No greater man has ever lived in Kansas. He was the first man here who devoted himself to literary pursuits. No man can read the delightful journals left by him without being filled with aspirations for higher and nobler things - without being filled with a longing for the simple, beautiful life with books and singing birds and rolling woods.

Governor Walker, among strangers, would be taken for a full white man. He was educated, had been a postmaster in Ohio, and wrote interestingly for newspapers. He frequently delivered lectures of much interest. He was provisional governor of the territory and was a member of the territorial legislature after Kansas was organized. Not only did he speak the Indian language, but conversed in English and French. A perfect gentleman in bearing, he lived here until 1875, when he died at the home of a friend in Kansas City. He was buried in Oak Grove cemetery, that city, and no monument of any kind has been erected over his grave.

Matthew Walker, a brother of the governor, lived on a farm in the northeast part of the village. His brick residence stood on an eminence north of Jersey creek, corresponding to Splitlog's hill south of Jersey creek. He died in 1860. Joel Walker, another brother, died in the fall of 1857.

The Wyandots cultivated farms, builded houses and barns, planted orchards and opened roads. They were seemingly intent on establishing those things that are for the convenience of their neighbors, as well as for their own use. They owned and worked a ferry over the Kansas river near its mouth. Several of the more advanced in civilization and learning engaged in mercantile pursuits in Kansas City and Wyandotte.

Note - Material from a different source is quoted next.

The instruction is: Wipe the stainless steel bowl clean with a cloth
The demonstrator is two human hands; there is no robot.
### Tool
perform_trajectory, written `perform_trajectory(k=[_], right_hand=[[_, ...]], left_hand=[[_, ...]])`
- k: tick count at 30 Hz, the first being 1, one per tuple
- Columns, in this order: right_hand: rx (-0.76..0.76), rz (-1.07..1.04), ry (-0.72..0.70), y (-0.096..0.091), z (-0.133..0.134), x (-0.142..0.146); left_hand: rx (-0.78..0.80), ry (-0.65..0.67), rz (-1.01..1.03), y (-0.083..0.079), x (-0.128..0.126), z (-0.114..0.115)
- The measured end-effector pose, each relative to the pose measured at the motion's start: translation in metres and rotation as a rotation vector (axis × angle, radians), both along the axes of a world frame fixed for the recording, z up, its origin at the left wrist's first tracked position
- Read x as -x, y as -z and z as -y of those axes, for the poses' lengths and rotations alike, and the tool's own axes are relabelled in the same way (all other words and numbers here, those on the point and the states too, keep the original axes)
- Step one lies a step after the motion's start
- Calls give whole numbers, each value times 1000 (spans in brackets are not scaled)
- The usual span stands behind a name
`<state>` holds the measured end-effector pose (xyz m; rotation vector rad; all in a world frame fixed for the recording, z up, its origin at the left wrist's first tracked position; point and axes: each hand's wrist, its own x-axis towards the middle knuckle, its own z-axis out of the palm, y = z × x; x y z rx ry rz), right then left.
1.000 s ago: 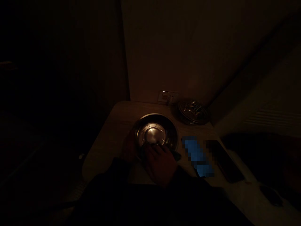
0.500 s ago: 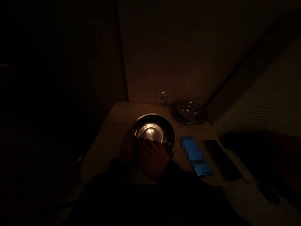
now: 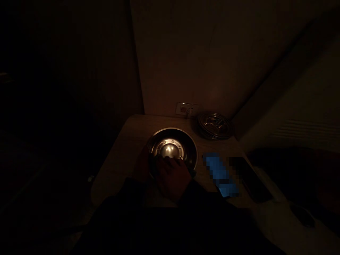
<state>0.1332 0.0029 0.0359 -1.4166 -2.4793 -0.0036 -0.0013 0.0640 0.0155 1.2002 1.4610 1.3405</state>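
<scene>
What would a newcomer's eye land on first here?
Probably the pixelated blue screen, glowing in the dark right of the metal bowl. That bowl's bright bottom comes next, left hand at its left side, right hand over its near rim. Stacked metal dishes gleam behind, by the wall socket.

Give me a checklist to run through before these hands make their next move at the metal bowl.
1. Bowl upright on the table: ok, its open side faces up.
2. Left hand at the bowl: ok, it is at the left side.
3. Right hand at the bowl: ok, over the near side, with a dark cloth showing beside it.
4. Firm grip on the cloth: cannot tell, too dark and partly hidden.
5. Bowl apart from the lit blue screen and the stacked metal dishes: ok, table shows between.
6. Lighting: not ok, the scene is very dim.
</scene>
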Motion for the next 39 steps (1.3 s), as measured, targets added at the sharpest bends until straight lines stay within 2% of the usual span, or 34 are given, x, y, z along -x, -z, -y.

Among these were Joel Walker, Isaiah Walker and Henry Garrett. John M. Armstrong, the school teacher, was a lawyer, having studied and practiced in Ohio before coming to Kansas. Silas Armstrong, his brother, was well educated, intelligent, and had made a goodly fortune. George I. Clark lived on the north side in what afterwards was Quindaro township. He died in 1857. Francis Hicks, who was head chief, lived about one mile northwest of the mouth of the Kansas river. He died in 1855. His father, John Hicks, lived a mile further west, and he also died in 1855. Half a mile to the west was the home of Jacob Whitcrow who migrated to the Indian territory in 1871. A little south of Whitcrow lived Robert Robetaille, who also went to the territory with the tribe. He was at one time treasurer of Wyandotte county. Noah E. Zane resided about seven miles west of the mouth of the Kansas river and was chiefly noted for the excellent fruit he grew on his trees. He died in 1887. Charles B. Garrett, a white man who was adopted by the tribe, lived just north of Jersey creek and one half mile west of the Missouri river. He died in 1868. Esquire Gray Eyes, the unschooled but eloquent exhorter of the Wyandots, lived between the homes of George I. Clark and Francis Hicks. His son John was well educated and often acted as interpreter, going to the territory with the tribe. Abelard Guthrie, the delegate to the Thirty-second congress, was a white man, but married Quindaro Brown and was adopted into the tribe. He died in 1873. Matthew Mudeater lived two miles west of the mouth of the Kansas river and had a fine orchard.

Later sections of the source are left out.